== Your assignment ==
Copy out each line of the listing below in which the string "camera" occurs.

== Data provided ==
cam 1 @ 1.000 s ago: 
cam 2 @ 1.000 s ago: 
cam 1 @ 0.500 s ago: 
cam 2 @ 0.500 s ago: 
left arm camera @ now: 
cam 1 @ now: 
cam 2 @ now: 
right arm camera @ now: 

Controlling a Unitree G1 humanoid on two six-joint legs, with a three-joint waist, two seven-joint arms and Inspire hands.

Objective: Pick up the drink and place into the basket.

== Answer section ==
left arm camera @ now: 
right arm camera @ now: 

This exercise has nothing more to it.